- Work required
Nothing but a verbatim copy of the data, minus the images, should be returned.
+--
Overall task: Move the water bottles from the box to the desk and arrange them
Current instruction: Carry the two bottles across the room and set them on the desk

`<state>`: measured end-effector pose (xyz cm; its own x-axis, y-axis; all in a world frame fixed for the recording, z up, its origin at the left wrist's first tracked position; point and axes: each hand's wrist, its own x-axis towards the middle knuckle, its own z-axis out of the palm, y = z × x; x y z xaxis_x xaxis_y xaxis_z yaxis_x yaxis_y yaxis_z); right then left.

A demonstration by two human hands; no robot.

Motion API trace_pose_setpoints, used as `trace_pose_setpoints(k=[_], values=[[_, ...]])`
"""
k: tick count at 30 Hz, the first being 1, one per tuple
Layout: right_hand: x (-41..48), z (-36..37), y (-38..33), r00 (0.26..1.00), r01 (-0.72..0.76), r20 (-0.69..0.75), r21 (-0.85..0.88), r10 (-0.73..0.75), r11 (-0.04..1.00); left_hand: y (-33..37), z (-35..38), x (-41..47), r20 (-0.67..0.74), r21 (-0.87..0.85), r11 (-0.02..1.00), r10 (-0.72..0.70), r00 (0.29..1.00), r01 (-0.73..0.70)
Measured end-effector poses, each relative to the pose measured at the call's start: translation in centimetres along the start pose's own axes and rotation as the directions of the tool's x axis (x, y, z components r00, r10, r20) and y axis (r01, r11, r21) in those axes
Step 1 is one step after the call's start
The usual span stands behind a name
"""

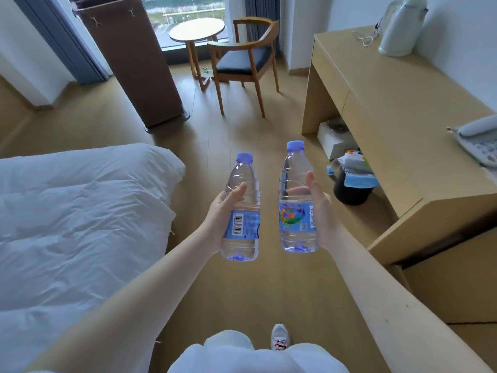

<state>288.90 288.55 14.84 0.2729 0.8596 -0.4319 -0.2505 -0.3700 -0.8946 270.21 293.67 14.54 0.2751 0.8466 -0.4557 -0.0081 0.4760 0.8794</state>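
Mid-carry above the wood floor [242, 117], my left hand [224, 220] fingers [238, 190] grasp a clear blue-capped plastic bottle [243, 173], my right hand [321, 211] another such bottle [294, 168], both upright; next, I judge, turn right and stand them on the pale wooden bench [390, 103].

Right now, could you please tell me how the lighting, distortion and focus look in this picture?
Head view: soft daylight from the window, no harsh shadows. Head view: wide-angle distortion bows the desk edges. Head view: the left bottle in the left hand and right bottle in the right hand look sharp.
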Motion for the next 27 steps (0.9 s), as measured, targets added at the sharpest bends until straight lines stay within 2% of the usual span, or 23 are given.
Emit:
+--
- Exercise response
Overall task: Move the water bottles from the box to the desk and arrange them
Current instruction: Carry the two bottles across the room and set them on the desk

`<state>`: measured end-effector pose (xyz cm; its own x-axis, y-axis; all in a world frame fixed for the recording, z up, its origin at the left wrist's first tracked position; point and axes: each hand's wrist, its own x-axis towards the middle knuckle, its own z-axis out of the palm, y = z × x; x y z xaxis_x xaxis_y xaxis_z yaxis_x yaxis_y yaxis_z); right then left.

A demonstration by two human hands; no robot.

Motion API trace_pose_setpoints, used as `trace_pose_setpoints(k=[_], values=[[_, ...]])`
"""
k: tick count at 30 Hz, the first being 1, one per tuple
Layout: right_hand: x (-41..48), z (-36..37), y (-38..33), r00 (0.26..1.00), r01 (-0.72..0.76), r20 (-0.69..0.75), r21 (-0.85..0.88), r10 (-0.73..0.75), r11 (-0.04..1.00); left_hand: y (-33..37), z (-35..38), x (-41..47), r20 (-0.67..0.74), r21 (-0.87..0.85), r11 (-0.02..1.00), r10 (-0.72..0.70), r00 (0.29..1.00), r01 (-0.73..0.70)
Measured end-effector poses, each relative to the pose measured at the call's start: translation in centimetres along the start pose's own axes and rotation as the directions of the tool's x axis (x, y, z components r00, r10, r20) and y axis (r01, r11, r21) in those axes
Step 1 is one step after the call's start
The usual span stands behind a name
"""


<state>288.90 288.55 14.84 0.2729 0.8596 -0.4319 -0.2505 -0.3700 -0.8946 270.21 293.67 14.54 0.2751 0.8466 -0.4557 -0.0081 0.4760 0.8794</state>
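Mid-carry above the wood floor [242, 117], my left hand [224, 220] fingers [238, 190] grasp a clear blue-capped plastic bottle [243, 173], my right hand [321, 211] another such bottle [294, 168], both upright; next, I judge, turn right and stand them on the pale wooden bench [390, 103].

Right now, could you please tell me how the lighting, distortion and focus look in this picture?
Head view: soft daylight from the window, no harsh shadows. Head view: wide-angle distortion bows the desk edges. Head view: the left bottle in the left hand and right bottle in the right hand look sharp.
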Motion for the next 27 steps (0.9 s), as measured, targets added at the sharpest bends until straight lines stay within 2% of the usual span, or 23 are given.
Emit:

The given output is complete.